Rabbi's Weekly Teaching
Friday, December 28, 2012

This week I had the chance to watch one of Frank Capra's classic films: "Meet John Doe". I was struck by the power of the film and the timeliness of the message. The movie was a midrash on the dangers of fascism. There is an appropriate cynicism about the common failure of too many of our institutional politicians, and a perhaps naïve sweetness present with imagining a world where an everyday person can change the world by simply living up to God's fundamental teaching to "love your neighbor as yourself".

"Meet John Doe" begins with a fabricated newspaper column that is supposedly written by an "everyday man" who decides that he's had enough and will protest all that is wrong with the world by jumping off the roof of City Hall at Midnight on Christmas Eve. Gary Cooper portrays the John Doe character, who is convinced by the author of the false column, played by Barbara Stanwyck, to become the "real" John Doe.

This Christmas themed movie has enough co-religionist themes covered for all to enjoy. Good overcomes evil; love triumphs greed; hope trumps cynicism.

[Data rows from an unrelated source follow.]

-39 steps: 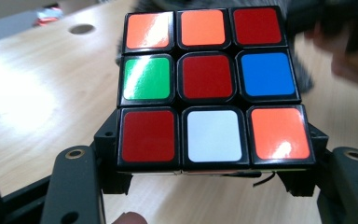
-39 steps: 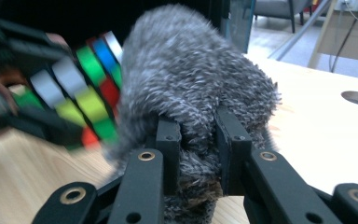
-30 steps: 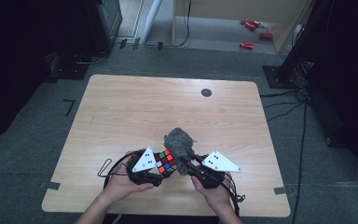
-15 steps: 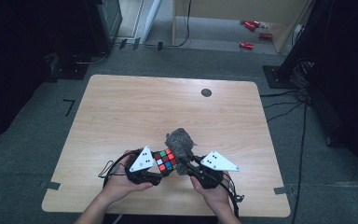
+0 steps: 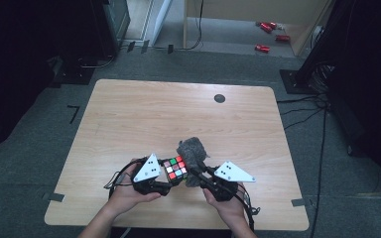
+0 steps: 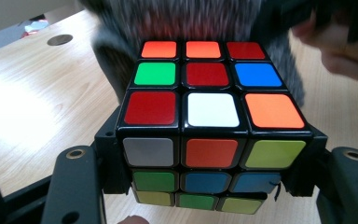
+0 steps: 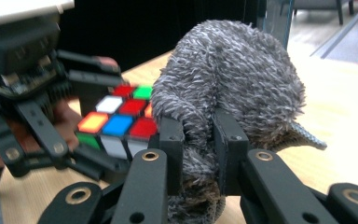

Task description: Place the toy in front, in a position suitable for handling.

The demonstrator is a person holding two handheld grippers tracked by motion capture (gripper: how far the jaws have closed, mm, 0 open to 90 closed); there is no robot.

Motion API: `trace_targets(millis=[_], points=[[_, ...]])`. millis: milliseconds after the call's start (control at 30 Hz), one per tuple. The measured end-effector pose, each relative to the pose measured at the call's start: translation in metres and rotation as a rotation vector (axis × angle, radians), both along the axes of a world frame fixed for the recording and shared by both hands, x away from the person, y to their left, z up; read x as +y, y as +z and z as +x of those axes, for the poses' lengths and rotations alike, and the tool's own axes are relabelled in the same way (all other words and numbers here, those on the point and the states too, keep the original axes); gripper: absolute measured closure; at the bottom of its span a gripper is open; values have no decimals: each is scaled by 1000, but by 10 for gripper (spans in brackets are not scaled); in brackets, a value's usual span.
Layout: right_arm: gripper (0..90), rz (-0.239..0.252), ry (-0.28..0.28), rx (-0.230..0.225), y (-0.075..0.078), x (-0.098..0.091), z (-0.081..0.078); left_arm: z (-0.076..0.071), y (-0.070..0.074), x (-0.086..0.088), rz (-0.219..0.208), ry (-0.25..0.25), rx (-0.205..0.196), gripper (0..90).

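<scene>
A scrambled Rubik's cube (image 5: 175, 168) is held over the table's front edge, gripped between the jaws of my left gripper (image 5: 164, 179). In the left gripper view the cube (image 6: 209, 121) is close up, its two sides pressed by the black jaws. A grey fuzzy cloth (image 5: 193, 156) is pinched in my right gripper (image 5: 196, 174) and rests against the cube's right side. In the right gripper view the cloth (image 7: 228, 93) bulges above the shut jaws, with the cube (image 7: 119, 122) just to its left.
The wooden table (image 5: 144, 119) has a dark round grommet hole (image 5: 220, 98) near its far edge. Red objects (image 5: 268, 34) lie on the floor beyond it. Dark stands and cables flank both sides.
Both grippers have shifted slightly left and toward the front edge, the cube and cloth staying pressed together. Both grips are unchanged.
</scene>
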State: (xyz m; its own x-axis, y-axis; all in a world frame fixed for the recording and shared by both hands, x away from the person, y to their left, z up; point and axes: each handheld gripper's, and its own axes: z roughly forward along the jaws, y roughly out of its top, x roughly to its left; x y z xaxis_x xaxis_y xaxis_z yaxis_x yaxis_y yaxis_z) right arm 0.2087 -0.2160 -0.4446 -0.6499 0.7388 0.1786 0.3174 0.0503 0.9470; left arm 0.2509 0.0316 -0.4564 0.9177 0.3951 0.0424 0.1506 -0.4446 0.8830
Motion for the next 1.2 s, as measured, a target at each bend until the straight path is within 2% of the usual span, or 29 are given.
trace_targets(millis=[67,133,233,300,433,500,567,633,700,767,867,1000,1100,1200], points=[[771,15,-4,12,-2,-2,2,-1,1,-2,4,-4,-1,347],[772,33,-2,38,-7,-4,4,-1,3,0,-22,-10,5,347],[772,14,14,68,-14,-1,5,3,8,6,-60,16,17,347],[772,9,31,66,-15,1,5,5,8,11,-71,27,17,347],[771,7,45,24,-6,2,0,4,4,10,-41,19,2,347],[770,20,38,7,-3,0,-1,1,2,6,-18,-6,-6,347],[770,41,31,11,-2,-4,0,-3,1,0,-3,-29,-20,347],[770,52,22,21,-4,-6,2,-3,2,-1,-3,-20,-25,347],[770,72,23,43,-7,-9,4,-1,4,2,-32,5,-20,346],[770,62,29,64,-11,-7,5,2,7,8,-67,32,-19,347],[768,45,48,62,-13,-3,5,5,9,14,-80,50,-13,347],[766,48,47,32,-5,-1,1,3,3,9,-33,37,-23,347],[765,67,32,11,-1,-5,0,-2,0,2,-8,4,-26,348],[763,100,22,39,-4,-10,3,-6,2,-3,1,-9,-41,347]])
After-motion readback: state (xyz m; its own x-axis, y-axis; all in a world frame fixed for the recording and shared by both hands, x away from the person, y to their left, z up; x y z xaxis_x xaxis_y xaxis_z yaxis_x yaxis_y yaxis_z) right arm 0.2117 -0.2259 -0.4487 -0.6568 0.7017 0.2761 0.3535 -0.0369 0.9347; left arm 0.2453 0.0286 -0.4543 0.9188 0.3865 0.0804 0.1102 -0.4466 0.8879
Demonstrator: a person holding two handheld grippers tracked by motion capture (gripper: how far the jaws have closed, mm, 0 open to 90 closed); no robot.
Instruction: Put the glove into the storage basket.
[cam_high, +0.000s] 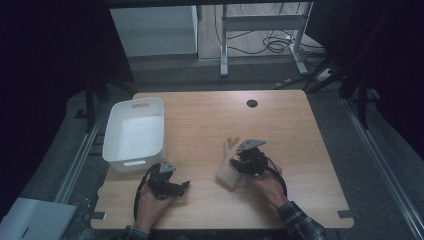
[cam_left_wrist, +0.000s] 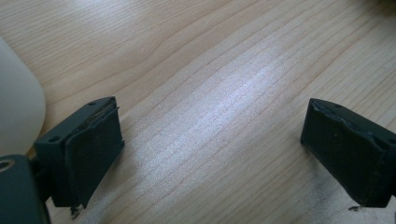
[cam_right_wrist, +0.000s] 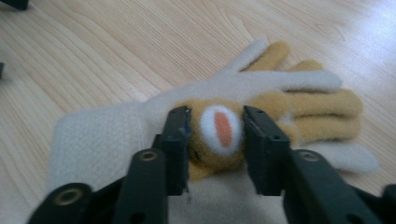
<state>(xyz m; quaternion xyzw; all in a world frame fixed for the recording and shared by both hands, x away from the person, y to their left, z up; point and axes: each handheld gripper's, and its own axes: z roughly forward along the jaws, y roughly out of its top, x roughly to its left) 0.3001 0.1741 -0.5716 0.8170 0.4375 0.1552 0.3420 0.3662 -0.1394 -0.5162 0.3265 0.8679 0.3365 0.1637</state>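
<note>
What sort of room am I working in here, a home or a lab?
Most likely a lab or test workstation: a bare wooden desk with a cable hole, metal rails along the floor, and loose cables under another desk frame behind.

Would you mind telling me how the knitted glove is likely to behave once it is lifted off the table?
The glove looks like soft fleece, so it will probably droop. It seems light. The right gripper pinches only a bunched fold, so the rest may hang and swing.

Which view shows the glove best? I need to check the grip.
The right gripper view: the glove lies close up, cream and tan, with the right gripper pinching its bunched palm. The high view shows the glove small, partly under that gripper.
</note>
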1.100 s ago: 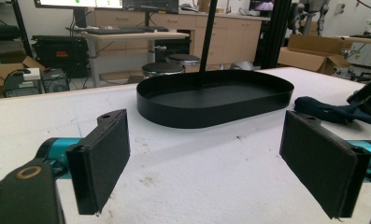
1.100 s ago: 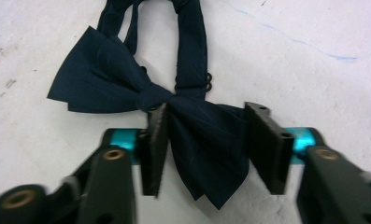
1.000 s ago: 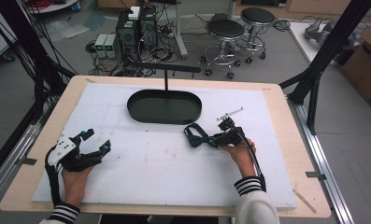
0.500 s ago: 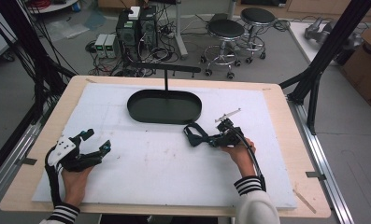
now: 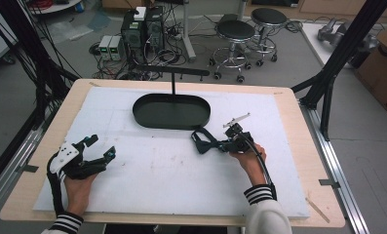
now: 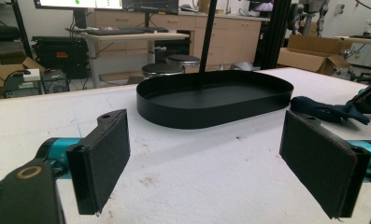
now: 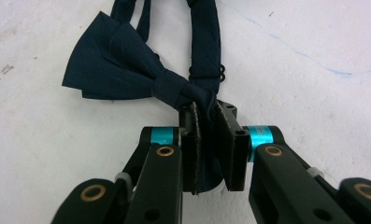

One theme that was especially interesting is the premise that we can act our way into correct behavior even if the intention for this goodness in not at the heart of the chosen behavior. The Talmud (Kiddushin 31a) declares that a "commandment that one is commanded to do is greater than one that is done voluntarily". This strange premise is a rabbinic recognition that our actions are what count; not our feelings. Ideally, we would want to always feel the desire to do a mitzvah, but this allows for the risk of not doing the mitzvah when we don't feel like it. Sometimes we have to "act" our way into the very feelings we hope will come and that we will consistently possess.

In "Meet John Doe", the original intent of the co-conspirators was far from noble. But, they practiced sacred actions and spoke sacred words and saw the effect that this "acted" behavior was having on others. Eventually, the living of a noble life inspired the feelings that led a turning of the back on more selfish intentions.

We live our lives too often by our feelings; at times making our feelings become "facts". The purpose of God's commanding voice within our lives is to realize that even if we don't feel something, we are still charged with sacred duties to perform; none more important than loving our neighbor as ourselves. With a new secular year at our entranceway; we can resolve to "act" our way into internal intentions. Tithe our income to help others; whether we feel like it or not. Give our time to help others; whether we feel like it or not. Spend quantity, not just quality time with our loved ones; whether we feel like it or not. Speak with patience and love; whether we feel like it or not...

This New Year, let's act the way we want to be, and discover how it will help us to become intrinsically the way we act.

Shabbat Shalom & a Happy, Healthy & Peaceful Secular New Year!!